Command-line interface for quick validation and benchmarking.

```bash
# Validate a single text
$ veritext validate "Your text here" --reference "Expected text" --metrics bleu,rouge

# Validate from files
$ veritext validate --file outputs.jsonl --reference-file expected.jsonl

# Run benchmark
$ veritext benchmark run summarisation --inputs docs/ --references refs/

# Show benchmark history
$ veritext benchmark show summarisation --last 20

# Check for regression
$ veritext benchmark check summarisation --tolerance 0.05
```

---

## Example Use Cases

### Use Case 1: Chatbot Response Validation

```python
from veritext import validators as v
from veritext.core.types import ValidationContext

# Define acceptable response criteria
response_validator = v.all_of([
    v.length(max_chars=500),
    v.readability(max_grade=8),
    v.excludes(terms=["I don't know", "I'm not sure"]),
])

def test_chatbot_responds_helpfully():
    response = chatbot.respond("How do I reset my password?")
    context = ValidationContext()
    result = response_validator.validate(response, context)
    assert result.passed, result.failure_summary
```

### Use Case 2: Summarisation Quality Gate

```python
from veritext.pytest_plugin import validate_text

def test_summary_captures_key_points():
    article = load_article("financial_report.txt")
    summary = summariser.summarise(article)

    validate_text(
        summary,
        reference=load_reference_summary("financial_report_summary.txt"),
        min_rouge=0.65,
        min_semantic=0.80,
        max_length=300,
    )
```

### Use Case 3: Translation Quality Monitoring

```python
from veritext.benchmark import Benchmark

benchmark = Benchmark("translation_en_de", storage_path="benchmarks/")

# Nightly CI job
results = benchmark.evaluate(
    candidates=translate_batch(test_documents),
    references=human_translations,
    metrics=["bleu4", "semantic"]
)

# Block deployment if quality drops
benchmark.assert_no_regression(tolerance=0.03)
```

---

## Success Criteria

- [ ] BLEU/ROUGE implementations match reference implementations (nltk, rouge-score)
- [ ] Semantic similarity correlates with human judgement on test pairs
- [ ] Pytest plugin installs cleanly via `pip install veritext`
- [ ] Validation of 1000 text pairs completes in <5 seconds (excluding embeddings)
- [ ] Benchmark regression detection has <5% false positive rate
- [ ] Documentation includes working examples for each use case
- [ ] All code passes ruff, mypy strict, and pytest with ≥80% coverage
- [ ] Can explain design decisions and metric theory in interview

---

## Skills Demonstrated

| Skill | How Veritext demonstrates it |
|-------|------------------------------|
| Python framework design | Composable validators, clean API, plugin architecture |
| Test automation | Native pytest integration, CI/CD workflows |
| NLP evaluation metrics | BLEU, ROUGE, semantic similarity implementations |
| Data analysis | Statistical regression detection, batch processing |
| CLI development | Typer-based interface, rich output |
| Software architecture | Layered design, clear separation of concerns |
| Documentation | Comprehensive readme, examples |
| Quality engineering | High test coverage, type safety, linting |

---

## What Makes This Project Credible

1. **Solves a real problem** — Anyone building text-based features faces validation
   challenges.

2. **Not tied to a specific technology** — Works with any text source (chatbots, LLMs,
   translation APIs, content generators).

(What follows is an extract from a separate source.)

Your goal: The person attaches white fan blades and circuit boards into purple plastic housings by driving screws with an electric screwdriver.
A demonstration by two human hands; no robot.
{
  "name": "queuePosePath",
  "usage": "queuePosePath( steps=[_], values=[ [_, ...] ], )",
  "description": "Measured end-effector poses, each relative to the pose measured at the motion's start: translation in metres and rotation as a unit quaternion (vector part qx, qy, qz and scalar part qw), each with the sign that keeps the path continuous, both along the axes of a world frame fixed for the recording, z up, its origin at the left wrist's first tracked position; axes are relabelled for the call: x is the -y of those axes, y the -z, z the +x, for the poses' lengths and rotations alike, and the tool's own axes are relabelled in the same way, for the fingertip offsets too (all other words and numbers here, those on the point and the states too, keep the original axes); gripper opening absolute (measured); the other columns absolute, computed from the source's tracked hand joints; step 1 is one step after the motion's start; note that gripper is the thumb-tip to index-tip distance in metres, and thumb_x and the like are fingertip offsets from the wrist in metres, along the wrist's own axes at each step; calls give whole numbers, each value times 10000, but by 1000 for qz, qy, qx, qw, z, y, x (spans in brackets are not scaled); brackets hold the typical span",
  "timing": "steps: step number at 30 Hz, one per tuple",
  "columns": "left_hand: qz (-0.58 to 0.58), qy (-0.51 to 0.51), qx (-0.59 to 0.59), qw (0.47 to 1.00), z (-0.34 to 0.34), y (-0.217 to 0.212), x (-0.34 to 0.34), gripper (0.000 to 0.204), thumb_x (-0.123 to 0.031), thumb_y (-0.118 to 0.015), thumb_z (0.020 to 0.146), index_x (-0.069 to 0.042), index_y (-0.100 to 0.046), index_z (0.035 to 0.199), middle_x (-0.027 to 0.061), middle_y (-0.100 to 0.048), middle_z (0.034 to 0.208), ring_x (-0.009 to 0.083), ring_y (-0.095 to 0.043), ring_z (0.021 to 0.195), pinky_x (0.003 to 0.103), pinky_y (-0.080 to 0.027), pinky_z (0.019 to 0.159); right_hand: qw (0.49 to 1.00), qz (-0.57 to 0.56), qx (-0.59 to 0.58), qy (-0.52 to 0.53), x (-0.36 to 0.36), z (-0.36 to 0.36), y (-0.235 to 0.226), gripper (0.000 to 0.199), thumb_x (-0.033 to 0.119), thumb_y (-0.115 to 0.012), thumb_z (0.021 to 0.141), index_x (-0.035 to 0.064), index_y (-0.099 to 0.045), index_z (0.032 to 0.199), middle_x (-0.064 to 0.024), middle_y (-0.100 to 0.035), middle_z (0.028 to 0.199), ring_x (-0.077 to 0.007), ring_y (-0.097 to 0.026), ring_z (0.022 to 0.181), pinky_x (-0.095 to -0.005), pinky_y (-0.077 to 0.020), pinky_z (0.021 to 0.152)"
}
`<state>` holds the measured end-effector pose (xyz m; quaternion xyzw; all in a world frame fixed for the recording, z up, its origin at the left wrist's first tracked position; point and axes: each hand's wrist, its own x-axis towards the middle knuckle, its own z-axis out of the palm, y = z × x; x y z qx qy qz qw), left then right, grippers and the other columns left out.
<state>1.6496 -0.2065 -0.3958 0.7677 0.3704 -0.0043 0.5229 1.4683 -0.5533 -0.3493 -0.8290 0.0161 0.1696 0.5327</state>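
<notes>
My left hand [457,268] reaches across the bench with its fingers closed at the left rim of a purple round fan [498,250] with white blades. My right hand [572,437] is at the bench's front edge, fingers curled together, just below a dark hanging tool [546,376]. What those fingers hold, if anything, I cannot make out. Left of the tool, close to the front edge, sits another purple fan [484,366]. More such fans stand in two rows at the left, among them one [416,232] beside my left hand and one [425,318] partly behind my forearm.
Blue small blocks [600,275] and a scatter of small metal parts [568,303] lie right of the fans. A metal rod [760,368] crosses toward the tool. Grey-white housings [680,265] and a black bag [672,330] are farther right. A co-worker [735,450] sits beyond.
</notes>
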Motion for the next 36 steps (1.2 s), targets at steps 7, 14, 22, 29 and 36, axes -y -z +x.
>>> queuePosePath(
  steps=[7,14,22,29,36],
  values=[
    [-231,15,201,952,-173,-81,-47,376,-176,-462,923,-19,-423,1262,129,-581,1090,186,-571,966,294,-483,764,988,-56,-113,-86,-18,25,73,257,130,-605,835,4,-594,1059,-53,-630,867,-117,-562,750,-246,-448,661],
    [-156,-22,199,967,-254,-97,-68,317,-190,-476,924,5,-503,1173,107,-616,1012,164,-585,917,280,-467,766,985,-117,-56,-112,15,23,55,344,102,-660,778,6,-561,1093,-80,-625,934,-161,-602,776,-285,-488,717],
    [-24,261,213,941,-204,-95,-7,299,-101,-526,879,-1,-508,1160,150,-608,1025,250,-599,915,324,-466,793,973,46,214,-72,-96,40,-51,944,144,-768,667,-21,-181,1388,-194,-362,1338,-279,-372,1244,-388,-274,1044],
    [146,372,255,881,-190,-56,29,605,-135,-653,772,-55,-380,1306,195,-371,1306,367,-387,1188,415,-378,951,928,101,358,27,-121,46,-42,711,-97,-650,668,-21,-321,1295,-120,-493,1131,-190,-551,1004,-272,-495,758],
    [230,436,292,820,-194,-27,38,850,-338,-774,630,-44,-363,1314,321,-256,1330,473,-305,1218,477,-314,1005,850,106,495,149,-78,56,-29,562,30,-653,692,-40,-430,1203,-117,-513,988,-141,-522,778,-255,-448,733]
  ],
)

It's a general-purpose tool, not an "LLM
   testing framework."

3. **Practical scope** — Not trying to reinvent pytest or build an ML platform. Focused
   on one thing: validating text quality.

4. **Demonstrates depth** — Implementing BLEU/ROUGE from understanding (not just
   wrapping libraries) shows knowledge of how these metrics work.

5. **Natural portfolio narrative** — "I was building X and needed a better way to test
   it, so I built this tool." Every interviewer has faced similar problems.